Organisations and users in Kenya and South Africa are more prone to cyberthreats, a 2021 report by global cybersecurity and digital privacy company Kaspersky indicates.
According to Kaspersky, Kenya faced 32.8 million cyberthreats in the first half of the year with South Africa closing trailing with 31.5 million. Nigeria, the populous country in Africa, recorded only 16.7 million cyberthreats during the period.
The three countries recorded significant annual growth in the number of threats targeting companies and users when compared to the same period last year. Kaspersky recorded a 24.6% increase in Nigeria, followed by South Africa with 16.6% and Kenya with a 15.9% increase respectively.

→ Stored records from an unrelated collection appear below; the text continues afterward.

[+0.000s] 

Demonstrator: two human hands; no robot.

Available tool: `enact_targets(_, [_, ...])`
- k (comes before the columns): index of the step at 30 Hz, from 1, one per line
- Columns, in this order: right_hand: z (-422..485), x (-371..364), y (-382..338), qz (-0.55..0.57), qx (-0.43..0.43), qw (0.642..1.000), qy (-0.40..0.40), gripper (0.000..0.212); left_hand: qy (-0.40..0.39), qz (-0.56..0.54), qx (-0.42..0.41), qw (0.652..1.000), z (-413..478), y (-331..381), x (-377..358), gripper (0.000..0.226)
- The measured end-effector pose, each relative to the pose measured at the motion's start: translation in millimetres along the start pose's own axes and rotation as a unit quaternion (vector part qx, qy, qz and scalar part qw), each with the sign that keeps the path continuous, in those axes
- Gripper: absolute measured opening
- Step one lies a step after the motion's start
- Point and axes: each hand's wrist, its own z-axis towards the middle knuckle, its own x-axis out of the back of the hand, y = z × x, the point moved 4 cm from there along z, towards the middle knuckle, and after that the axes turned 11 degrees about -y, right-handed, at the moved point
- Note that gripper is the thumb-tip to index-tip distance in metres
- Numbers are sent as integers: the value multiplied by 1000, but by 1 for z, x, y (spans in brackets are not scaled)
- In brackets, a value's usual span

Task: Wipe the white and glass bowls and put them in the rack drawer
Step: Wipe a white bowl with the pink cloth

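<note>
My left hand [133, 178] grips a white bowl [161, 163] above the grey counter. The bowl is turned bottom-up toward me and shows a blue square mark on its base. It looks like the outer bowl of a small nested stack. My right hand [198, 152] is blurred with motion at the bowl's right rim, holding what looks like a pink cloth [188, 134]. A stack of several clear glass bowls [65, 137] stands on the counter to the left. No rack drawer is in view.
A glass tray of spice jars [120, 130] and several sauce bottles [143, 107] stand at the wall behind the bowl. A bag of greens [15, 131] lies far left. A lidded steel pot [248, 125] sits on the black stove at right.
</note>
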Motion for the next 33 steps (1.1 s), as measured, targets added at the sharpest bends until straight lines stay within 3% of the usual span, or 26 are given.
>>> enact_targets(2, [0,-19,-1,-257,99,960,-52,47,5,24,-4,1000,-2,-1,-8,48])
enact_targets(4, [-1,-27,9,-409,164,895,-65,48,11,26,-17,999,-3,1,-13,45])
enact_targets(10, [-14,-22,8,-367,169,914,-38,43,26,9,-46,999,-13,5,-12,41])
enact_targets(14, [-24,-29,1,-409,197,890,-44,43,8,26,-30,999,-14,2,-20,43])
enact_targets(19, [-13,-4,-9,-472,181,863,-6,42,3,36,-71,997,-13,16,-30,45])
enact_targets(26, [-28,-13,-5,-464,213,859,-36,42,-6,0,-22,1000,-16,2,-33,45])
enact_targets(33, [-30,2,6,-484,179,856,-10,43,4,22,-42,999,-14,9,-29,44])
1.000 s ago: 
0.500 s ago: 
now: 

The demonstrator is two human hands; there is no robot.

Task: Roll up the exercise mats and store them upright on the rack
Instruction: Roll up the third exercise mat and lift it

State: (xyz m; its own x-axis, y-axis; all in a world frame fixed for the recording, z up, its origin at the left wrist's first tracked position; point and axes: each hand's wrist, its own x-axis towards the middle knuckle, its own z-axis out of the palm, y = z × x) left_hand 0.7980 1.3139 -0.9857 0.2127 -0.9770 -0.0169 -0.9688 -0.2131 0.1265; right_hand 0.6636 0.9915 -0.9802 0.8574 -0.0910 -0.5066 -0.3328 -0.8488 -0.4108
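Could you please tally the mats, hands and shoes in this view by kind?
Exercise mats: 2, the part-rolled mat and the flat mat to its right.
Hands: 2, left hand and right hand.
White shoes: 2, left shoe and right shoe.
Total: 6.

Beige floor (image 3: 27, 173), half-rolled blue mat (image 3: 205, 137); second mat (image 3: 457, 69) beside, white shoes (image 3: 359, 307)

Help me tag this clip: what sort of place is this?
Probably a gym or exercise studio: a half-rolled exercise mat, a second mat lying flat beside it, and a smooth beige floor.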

Kaspersky’s Head of Research Centre, Global Research & Analysis Team, Middle East, Turkey and Africa Amin Hasbini said the increased attacks portrayed how significant the danger has become to organisations and users in the connected world.

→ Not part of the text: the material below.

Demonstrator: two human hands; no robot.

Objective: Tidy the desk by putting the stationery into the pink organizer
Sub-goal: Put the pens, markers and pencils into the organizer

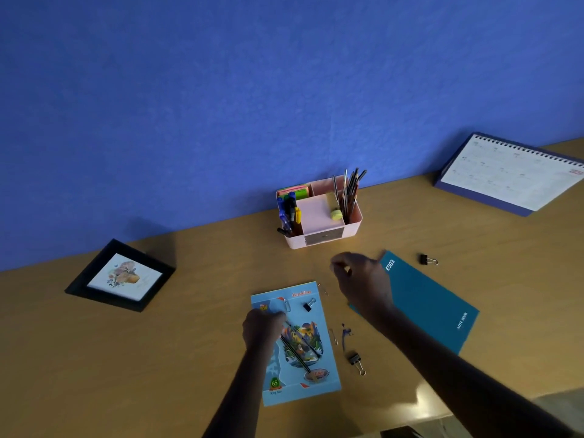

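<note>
While the left hand [264, 324] pinches pencils [300, 349] on the booklet [316, 387], the right hand [360, 279] hovers, fingers curled; contents unclear. Next, lift them to the pink organizer [354, 227]

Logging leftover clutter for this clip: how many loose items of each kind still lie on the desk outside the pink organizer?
Black binder clips: 3
Paper clips: 3
Pencils under the left hand: 2
Notebooks: 2
Total: 10
</note>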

“Threats can be categorised as criminal (80% of attacks), targeted (19.9%), and advanced (0.01%). The advanced grouping is significantly more sophisticated and feature increased investment from attack groups. Unfortunately, both criminal and targeted threat vectors learn from the advanced category to enhance their own attack techniques,” he said.

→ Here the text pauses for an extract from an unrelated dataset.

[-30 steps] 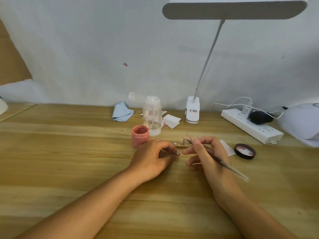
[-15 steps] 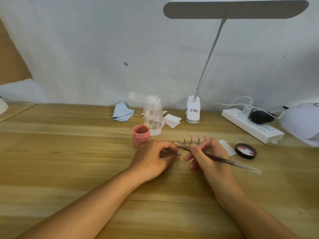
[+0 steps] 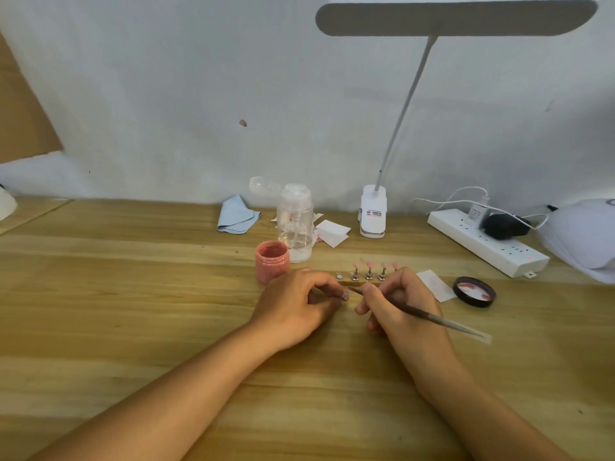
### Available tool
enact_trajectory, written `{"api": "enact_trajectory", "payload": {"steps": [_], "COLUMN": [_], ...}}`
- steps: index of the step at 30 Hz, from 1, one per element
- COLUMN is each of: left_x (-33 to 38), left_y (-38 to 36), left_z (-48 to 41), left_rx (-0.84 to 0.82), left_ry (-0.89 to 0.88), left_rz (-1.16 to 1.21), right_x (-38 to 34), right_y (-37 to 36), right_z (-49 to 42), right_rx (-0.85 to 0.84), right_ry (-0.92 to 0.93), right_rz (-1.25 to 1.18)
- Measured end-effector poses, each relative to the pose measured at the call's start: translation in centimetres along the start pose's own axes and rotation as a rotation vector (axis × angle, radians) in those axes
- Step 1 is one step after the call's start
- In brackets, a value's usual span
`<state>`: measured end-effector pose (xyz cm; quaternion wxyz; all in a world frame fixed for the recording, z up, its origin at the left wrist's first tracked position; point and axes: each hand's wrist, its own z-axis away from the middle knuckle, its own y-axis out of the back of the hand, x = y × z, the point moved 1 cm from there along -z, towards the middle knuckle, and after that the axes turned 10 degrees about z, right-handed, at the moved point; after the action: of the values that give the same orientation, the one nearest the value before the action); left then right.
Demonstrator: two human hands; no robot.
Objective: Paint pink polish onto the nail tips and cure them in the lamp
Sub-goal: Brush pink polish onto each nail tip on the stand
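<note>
Left hand (image 3: 299, 304) pinches a nail tip (image 3: 344, 296). Right hand (image 3: 406, 304) grips brush (image 3: 432, 317), bristles at that tip. Just behind: holder (image 3: 367, 277) of pink tips, open pink polish jar (image 3: 272, 261), pump bottle (image 3: 295, 224). Right: black lid (image 3: 474, 291), power strip (image 3: 486, 241), curing lamp (image 3: 585, 237). Clip lamp (image 3: 373, 211) label unreadable. Wood counter (image 3: 133, 294), white wall (image 3: 199, 94).

Standing on the table (image 3: 133, 294): jar (image 3: 272, 261) just left of the rack (image 3: 361, 278), bottle (image 3: 295, 224) just behind the jar, cloth (image 3: 237, 216) further back-left. Lying right of the rack: lid (image 3: 474, 291), with strip (image 3: 486, 246) and lamp (image 3: 582, 234) further back-right. Resting just before the rack: left hand (image 3: 293, 309) holding a tip (image 3: 344, 296), right hand (image 3: 404, 309) beside it holding a brush (image 3: 429, 316).
</note>
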<state>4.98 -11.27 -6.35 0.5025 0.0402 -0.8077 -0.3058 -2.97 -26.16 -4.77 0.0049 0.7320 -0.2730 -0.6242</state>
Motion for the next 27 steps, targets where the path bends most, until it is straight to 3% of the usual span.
{"api": "enact_trajectory", "payload": {"steps": [27], "left_x": [0.06], "left_y": [0.07], "left_z": [-0.02], "left_rx": [0.006], "left_ry": [-0.004], "left_rz": [-0.012], "right_x": [-0.29], "right_y": [-0.14], "right_z": [0.11], "right_rx": [0.033], "right_ry": [-0.001], "right_rz": [0.120]}}
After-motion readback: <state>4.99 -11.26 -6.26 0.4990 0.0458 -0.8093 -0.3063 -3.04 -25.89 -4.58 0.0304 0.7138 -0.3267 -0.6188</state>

Hasbini stated that “the most threatened industries common across these three countries are government and telecommunications, with diplomatic, education, and healthcare also being the cause for concern”. He also explained that large service-oriented organisations such as telecommunications are being targeted because of the services they provide to high-profile companies. “Threat attacks are using these as platforms to gain access to other businesses,”
The cybersecurity company warned Africa to brace for more attacks as the growth of 5G network in the continent would expose more people and users to hackers.
“The growth of 5G across Africa means hackers have a new platform to exploit. As people and companies rely more on technology, the number of threats will continue to increase. People must accept the risks of living a connected lifestyle and embrace the technology and tools available to safeguard themselves,” he said.
Whereas cybercrimes affect all countries, African nations are more susceptible because of weak networks and security. According to the African Cyberthreat Assessment Report 2021, the top five cybercrimes’ threats to Africa include online scams, digital extortion, business email compromise, ransomware and botnets.